# Correlation Analysis Steps

## Correlation Analysis

From here on you may require many of Graphia’s visualisation and analytical capabilities described in the previous section. In particular you may wish to:

- Adjust the correlation threshold. Displayed at top right hand corner of the screen is a slider bar and text box for adjusting the display threshold between the minimum threshold and 1.
- Cluster the graph. For correlation graphs we recommend use of the MCL algorithm.
- Display the data values associated with clusters - see below.

## Correlation Graph - First view

Edges are created for any relationships with a correlation value above the minimum threshold, however only those edges with a value above the defined initial threshold will be displayed. This value is adjustable in the transform list.

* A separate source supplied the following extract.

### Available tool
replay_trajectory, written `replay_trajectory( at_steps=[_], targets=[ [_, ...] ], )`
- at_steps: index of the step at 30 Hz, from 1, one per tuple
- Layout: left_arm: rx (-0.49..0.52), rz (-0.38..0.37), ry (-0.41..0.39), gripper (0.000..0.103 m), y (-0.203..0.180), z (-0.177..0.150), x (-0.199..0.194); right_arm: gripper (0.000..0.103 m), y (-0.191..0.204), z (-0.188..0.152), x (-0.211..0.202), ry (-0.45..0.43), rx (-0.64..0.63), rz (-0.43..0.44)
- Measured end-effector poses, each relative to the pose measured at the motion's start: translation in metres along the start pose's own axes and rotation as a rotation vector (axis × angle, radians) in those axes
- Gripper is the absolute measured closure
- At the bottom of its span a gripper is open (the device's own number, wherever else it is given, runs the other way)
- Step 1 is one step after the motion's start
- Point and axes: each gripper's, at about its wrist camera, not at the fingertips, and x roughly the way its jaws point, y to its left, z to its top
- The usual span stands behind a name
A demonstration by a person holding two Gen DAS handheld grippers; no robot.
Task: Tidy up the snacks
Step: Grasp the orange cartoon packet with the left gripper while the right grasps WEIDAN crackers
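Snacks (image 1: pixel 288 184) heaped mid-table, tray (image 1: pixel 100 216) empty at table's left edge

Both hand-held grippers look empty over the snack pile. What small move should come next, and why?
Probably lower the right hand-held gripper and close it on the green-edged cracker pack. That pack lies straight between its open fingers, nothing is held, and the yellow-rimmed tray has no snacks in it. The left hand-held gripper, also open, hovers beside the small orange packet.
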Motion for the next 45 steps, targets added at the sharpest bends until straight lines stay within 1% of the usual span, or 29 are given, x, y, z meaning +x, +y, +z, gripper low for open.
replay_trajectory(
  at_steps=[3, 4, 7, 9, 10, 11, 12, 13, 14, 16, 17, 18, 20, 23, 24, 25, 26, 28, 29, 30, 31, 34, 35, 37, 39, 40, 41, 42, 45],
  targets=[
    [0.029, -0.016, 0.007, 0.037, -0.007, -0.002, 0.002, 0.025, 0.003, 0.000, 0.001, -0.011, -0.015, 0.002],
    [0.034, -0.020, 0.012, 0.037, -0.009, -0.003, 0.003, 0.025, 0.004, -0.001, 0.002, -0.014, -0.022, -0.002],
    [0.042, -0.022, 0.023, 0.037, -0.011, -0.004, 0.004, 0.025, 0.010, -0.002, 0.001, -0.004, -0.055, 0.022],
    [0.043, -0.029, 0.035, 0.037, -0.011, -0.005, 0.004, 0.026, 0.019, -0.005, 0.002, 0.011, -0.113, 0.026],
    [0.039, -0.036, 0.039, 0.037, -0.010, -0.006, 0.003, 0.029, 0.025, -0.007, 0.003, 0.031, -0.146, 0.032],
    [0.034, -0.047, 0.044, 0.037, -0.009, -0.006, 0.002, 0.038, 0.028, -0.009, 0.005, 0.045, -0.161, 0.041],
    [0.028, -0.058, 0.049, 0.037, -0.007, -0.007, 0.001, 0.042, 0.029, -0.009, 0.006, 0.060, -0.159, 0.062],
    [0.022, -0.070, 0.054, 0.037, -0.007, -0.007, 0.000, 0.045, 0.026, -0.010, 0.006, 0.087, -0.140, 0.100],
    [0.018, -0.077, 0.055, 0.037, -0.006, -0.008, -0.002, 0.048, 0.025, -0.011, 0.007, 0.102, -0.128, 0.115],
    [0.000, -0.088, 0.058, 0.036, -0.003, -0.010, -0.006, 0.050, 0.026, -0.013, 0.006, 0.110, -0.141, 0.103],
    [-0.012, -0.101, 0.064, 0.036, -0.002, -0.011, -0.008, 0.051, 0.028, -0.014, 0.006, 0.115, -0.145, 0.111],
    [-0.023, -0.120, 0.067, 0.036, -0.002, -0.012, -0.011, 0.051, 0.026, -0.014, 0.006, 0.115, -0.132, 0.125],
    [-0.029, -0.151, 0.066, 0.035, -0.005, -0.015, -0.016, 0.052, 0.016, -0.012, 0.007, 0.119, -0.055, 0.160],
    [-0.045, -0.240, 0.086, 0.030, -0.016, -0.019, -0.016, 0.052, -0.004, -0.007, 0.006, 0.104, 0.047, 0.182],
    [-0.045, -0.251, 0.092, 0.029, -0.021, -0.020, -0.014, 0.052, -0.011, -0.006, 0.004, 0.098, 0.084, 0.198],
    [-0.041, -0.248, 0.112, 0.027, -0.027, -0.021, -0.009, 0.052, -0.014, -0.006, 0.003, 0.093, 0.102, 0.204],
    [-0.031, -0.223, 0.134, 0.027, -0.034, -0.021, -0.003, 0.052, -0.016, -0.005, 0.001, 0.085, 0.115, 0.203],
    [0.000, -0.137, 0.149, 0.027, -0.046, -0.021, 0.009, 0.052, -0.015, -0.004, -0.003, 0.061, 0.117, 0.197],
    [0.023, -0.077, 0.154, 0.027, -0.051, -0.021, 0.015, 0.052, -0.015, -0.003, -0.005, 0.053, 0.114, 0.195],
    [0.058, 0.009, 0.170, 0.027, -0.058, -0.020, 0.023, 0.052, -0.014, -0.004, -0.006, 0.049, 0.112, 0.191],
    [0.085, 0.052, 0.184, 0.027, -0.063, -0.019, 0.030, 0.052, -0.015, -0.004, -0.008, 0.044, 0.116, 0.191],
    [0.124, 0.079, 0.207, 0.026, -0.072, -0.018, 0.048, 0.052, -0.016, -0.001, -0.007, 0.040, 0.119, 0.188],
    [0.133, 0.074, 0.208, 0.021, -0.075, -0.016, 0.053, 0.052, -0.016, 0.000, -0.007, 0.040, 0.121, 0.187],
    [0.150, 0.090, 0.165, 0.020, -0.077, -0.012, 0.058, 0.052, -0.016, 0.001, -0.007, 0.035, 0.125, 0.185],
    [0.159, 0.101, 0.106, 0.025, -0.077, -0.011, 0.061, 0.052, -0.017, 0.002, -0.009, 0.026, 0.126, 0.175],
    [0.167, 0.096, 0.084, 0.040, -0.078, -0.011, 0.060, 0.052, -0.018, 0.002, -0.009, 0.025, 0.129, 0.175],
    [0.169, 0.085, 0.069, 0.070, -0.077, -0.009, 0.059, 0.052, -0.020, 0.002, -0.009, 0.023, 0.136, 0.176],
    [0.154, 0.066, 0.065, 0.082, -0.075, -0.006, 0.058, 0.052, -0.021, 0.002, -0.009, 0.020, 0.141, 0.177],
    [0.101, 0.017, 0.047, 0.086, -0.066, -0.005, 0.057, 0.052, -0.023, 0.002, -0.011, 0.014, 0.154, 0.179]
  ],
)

There are two transforms automatically added to the transforms list. The first, **Remove Edges where Pearson Correlation Value < [Initial Threshold]**, will remove all edges with a correlation score below the value set. This value can be adjusted here and its effects will be immediately applied to the graph. A large value will remove all but the most highly correlated relationships while a low value will display the weaker relationships. The second, **Remove Components where Component Size ≤ 1**, will remove singular nodes from the display that have no connections.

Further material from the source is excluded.